Gadamer, H. G. (1996). The enigma of health (J. Gaiger & N. Walker, Trans.). Stanford University Press.

Larson, J. S. (1996). The World Health Organization’s definition of health: Social versus spiritual health. Social indicators research, 38(2), 181-192.

Peng-Keller, S., Winiger, F., & Rauch, R. (Eds.). (2022). The Spirit of Global Health: The World Health Organization and the ’Spiritual Dimension’ of Health, 1946-2021. Oxford University Press.

VanderWeele, T. J. (2017). On the promotion of human flourishing. Proceedings of the National Academy of Sciences, 114(31), 8148-8156.

VanderWeele, T.J. (2019). Measures of community well-being: a template. International Journal of Community Well-Being, 2:253-275.

VanderWeele, T.J. (2022).
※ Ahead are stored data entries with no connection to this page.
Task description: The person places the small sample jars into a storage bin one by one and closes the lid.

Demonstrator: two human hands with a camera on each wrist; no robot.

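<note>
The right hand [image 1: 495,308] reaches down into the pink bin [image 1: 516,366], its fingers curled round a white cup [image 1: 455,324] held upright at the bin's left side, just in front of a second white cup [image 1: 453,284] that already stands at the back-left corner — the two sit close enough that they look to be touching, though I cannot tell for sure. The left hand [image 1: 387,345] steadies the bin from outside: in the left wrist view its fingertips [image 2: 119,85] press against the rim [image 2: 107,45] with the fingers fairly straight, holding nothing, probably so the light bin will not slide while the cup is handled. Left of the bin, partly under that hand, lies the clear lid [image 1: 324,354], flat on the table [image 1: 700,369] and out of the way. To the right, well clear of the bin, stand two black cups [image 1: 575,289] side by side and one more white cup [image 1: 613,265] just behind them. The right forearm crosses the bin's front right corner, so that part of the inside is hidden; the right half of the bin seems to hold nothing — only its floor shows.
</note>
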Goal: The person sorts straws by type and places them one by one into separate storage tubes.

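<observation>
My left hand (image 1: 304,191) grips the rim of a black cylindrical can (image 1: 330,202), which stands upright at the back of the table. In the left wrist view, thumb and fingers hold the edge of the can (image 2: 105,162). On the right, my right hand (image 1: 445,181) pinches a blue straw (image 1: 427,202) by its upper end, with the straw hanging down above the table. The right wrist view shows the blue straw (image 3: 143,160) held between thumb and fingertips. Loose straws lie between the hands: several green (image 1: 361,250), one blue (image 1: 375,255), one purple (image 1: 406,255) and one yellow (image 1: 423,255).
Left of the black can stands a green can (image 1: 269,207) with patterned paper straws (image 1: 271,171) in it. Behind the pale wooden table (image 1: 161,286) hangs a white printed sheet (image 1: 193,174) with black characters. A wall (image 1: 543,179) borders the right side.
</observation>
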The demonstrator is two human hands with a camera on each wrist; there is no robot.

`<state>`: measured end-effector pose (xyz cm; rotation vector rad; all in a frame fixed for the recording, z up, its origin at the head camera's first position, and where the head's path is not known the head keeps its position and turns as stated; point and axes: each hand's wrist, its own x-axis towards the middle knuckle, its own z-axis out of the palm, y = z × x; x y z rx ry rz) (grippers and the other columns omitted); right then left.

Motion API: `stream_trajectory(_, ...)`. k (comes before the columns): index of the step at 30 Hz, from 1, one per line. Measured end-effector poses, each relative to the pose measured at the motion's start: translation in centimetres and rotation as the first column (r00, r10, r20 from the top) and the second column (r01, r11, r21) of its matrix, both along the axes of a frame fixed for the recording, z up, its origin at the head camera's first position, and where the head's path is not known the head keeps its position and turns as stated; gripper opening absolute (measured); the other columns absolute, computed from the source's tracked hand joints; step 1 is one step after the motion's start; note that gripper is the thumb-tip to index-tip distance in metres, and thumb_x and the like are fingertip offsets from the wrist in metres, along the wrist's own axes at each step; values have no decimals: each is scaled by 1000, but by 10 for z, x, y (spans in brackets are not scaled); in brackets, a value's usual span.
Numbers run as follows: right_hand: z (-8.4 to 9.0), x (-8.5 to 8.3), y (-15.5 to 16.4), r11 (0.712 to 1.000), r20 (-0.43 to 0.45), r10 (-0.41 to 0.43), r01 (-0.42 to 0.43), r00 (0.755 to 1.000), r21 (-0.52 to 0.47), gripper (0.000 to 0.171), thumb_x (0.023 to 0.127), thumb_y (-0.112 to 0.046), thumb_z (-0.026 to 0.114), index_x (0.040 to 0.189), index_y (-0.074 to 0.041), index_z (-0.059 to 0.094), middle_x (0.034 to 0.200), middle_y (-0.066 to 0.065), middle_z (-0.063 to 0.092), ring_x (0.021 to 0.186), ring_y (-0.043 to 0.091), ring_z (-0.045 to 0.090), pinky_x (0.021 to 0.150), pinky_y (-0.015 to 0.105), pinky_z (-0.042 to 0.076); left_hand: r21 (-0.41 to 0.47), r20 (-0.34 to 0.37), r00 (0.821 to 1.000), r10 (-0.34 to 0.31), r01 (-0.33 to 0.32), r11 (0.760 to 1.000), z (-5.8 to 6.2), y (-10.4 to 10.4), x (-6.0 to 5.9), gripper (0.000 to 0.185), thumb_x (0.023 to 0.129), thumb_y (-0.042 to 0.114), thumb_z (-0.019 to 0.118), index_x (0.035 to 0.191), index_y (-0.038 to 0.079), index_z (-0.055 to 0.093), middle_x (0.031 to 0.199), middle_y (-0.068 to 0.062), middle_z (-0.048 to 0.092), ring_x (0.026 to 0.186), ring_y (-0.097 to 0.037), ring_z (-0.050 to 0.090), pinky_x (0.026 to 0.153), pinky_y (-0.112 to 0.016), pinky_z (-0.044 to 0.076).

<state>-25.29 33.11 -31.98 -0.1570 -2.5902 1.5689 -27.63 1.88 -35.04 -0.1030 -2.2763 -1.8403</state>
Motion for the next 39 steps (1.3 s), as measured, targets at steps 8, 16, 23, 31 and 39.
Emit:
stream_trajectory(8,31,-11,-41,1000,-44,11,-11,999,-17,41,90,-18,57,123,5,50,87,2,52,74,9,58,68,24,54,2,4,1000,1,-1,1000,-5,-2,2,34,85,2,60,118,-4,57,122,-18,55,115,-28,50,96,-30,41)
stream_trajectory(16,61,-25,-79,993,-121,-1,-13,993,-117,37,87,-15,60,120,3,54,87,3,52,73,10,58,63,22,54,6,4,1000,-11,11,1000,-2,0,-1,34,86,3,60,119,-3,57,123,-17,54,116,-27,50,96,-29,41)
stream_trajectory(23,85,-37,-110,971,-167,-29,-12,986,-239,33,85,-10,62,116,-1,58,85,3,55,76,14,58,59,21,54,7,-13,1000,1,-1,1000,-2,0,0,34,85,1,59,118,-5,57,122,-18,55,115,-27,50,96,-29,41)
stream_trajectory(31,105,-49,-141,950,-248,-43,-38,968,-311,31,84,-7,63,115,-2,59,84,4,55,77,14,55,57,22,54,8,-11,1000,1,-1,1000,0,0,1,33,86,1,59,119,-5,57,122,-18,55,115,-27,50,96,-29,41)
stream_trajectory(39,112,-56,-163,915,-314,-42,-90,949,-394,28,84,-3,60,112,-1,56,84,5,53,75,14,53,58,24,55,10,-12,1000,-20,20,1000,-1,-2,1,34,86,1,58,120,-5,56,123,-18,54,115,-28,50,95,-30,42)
A Theology of Health. Manuscript under review.

VanderWeele, T.J., Long, K. and Balboni, M.J. (2021). On tradition-specific measures of spiritual well-being. In: M. Lee, L.D. Kubzansky, and T.J. VanderWeele (Eds.). Measuring Well-Being: Interdisciplinary Perspectives from the Social Sciences and the Humanities. Oxford University Press, Chapter 16: 482-498.

Woodward, A. and Macmillan, A. (2015). The environment and climate change. Oxford Textbook of Global Public Health (6 ed.) Edited by Roger Detels, Martin Gulliford, Quarraisha Abdool Karim, and Chorh Chuan Tan.

WHO (World Health Organization) (1946). Constitution of the World Health Organization, adopted by the International Health Conference, New York, 19 June–22 July 1946, and signed on 22 July 1946. Geneva: WHO.